Why We Need a Death Panel

Originally the health care bill did not have anything remotely like what Sarah Palin referred to as a **duh duh DUHH** death panel, but now that crazy right wing republicans have brought it up the liberals are going to consider putting it in the bill and here’s why:

The death panel would consider saving money by euthanizing retards, and by this I don’t mean handicapped people who could participate in the special Olympics but people who think that the sun revolves around the earth, or that think that Obama was born in Kenya, those kind of retards.  And in doing so the violence rate would go down because we all know that those crazy retards are usually gun totin’ (their word) republicans who would rather start a war, spend a trillion on things that go boom and send body parts flying than spend about half that to save the lives of our poorest fellow citizens, Fucking retards.

We could also kill off old people because they annoy the hell out of us for many reasons, among them being how they drive (turn your left blinker off grandpa!), they’re usually senile and as such probably republican because they don’t remember that they had a brain to think with. They’re usually self righteous and think that they know everything ( like teenagers with diapers and a retirement check). They tend to be gay about president Reagan to an extent a flaming fag couldn’t understand.
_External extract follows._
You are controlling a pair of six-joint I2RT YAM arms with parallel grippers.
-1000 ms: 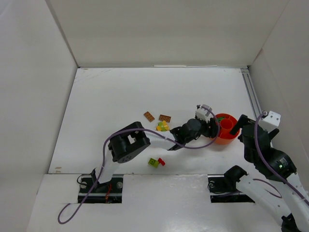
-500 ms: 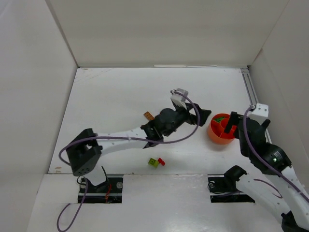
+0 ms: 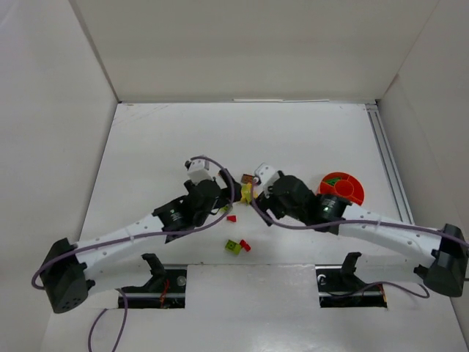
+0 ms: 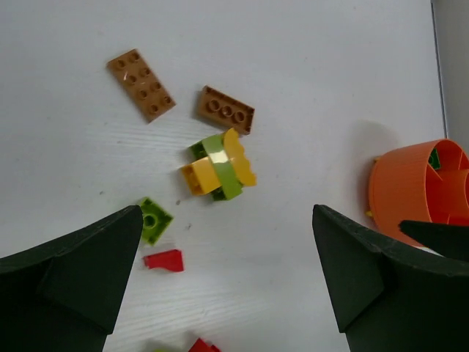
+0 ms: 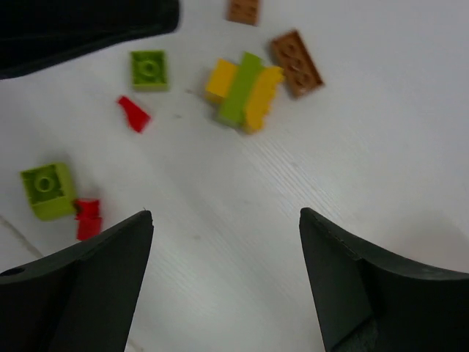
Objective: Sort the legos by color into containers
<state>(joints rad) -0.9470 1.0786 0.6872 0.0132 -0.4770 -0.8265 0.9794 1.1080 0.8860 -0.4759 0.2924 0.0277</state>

We could also get rid of annoying proselyting evangelistic christians MAN they’re annoying! holy shit are these guys crazy in the cranium! I’d love to talk to a Scientologist though, what batshit crazy fuckheads they are. Maybe instead of sending these nut bags to death we could just send them to institutions or even North Korea I hear they like crazy people there.
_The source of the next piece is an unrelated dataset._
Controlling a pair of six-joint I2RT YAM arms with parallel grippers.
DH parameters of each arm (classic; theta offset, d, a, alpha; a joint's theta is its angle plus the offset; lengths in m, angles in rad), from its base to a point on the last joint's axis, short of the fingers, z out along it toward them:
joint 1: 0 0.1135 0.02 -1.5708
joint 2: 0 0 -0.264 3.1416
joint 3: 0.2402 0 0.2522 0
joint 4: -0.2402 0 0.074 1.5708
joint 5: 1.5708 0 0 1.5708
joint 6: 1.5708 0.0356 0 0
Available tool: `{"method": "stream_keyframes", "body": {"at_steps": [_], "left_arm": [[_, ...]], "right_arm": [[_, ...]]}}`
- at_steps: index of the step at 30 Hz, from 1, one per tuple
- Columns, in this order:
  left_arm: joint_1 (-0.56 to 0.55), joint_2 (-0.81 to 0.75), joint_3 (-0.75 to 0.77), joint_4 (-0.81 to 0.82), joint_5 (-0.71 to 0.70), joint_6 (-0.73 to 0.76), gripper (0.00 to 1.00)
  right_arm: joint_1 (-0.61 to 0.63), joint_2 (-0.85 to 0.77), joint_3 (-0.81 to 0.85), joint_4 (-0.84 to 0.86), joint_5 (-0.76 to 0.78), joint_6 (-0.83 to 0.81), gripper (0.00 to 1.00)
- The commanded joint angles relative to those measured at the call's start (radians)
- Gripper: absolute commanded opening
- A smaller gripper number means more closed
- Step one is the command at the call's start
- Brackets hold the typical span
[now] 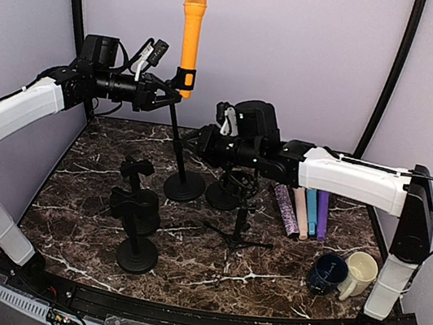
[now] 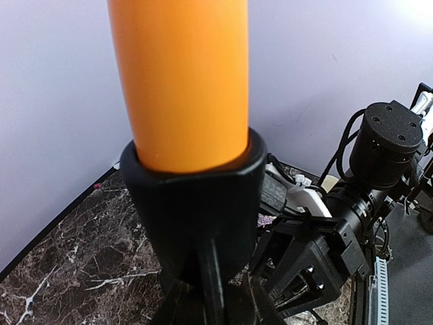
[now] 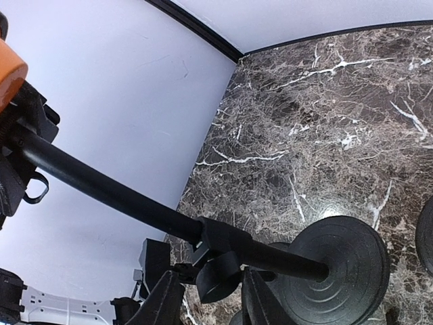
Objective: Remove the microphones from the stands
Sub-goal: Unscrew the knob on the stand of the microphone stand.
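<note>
- Microphone point(image 1: 191, 31) is standing upright, orange, with its lower end sitting in the black clip point(image 1: 187, 80) at the top of the stand point(image 3: 122, 192).
- Left gripper point(image 1: 171, 94) is coming in from the left and clamping the clip just below the microphone, its fingers point(image 2: 174, 306) pressing the clip's stem from both sides.
- Right gripper point(image 1: 197, 141) is gripping the stand's pole lower down, its fingers point(image 3: 164, 298) pinching it at the collar.
- Round base point(image 1: 184, 186) is resting on the marble table point(image 1: 289, 273), near other black stands point(image 1: 138, 232).
</note>
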Motion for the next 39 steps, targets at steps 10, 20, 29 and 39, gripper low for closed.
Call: {"method": "stream_keyframes", "body": {"at_steps": [10, 20, 29, 39], "left_arm": [[-0.001, -0.070, 0.009, 0.086, 0.040, -0.004, 0.00], [-0.001, -0.074, 0.009, 0.088, 0.044, -0.005, 0.00], [-0.001, -0.076, 0.009, 0.088, 0.047, -0.004, 0.00], [-0.001, -0.075, 0.009, 0.089, 0.045, -0.001, 0.00]], "right_arm": [[-0.012, 0.028, 0.036, 0.060, 0.007, -0.010, 0.22], [-0.018, 0.047, 0.059, 0.054, -0.003, -0.020, 0.17], [-0.022, 0.065, 0.068, 0.049, -0.012, -0.008, 0.20], [-0.027, 0.071, 0.064, 0.053, -0.022, 0.012, 0.22]]}}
Finally we could use death panels to get rid of people who would burn themselves with coffee and sue McDonalds for giving them what they asked for. Or use them for taking care of corrupt politicians, or maybe politicians who fight against gay marriage to go suck cock in some random bathroom. Or for idiots who yell like a drunk hick in town hall meetings, well the republican party is all drunk hicks who like getting done or doing in the ass, so I guess that could’ve gone without saying.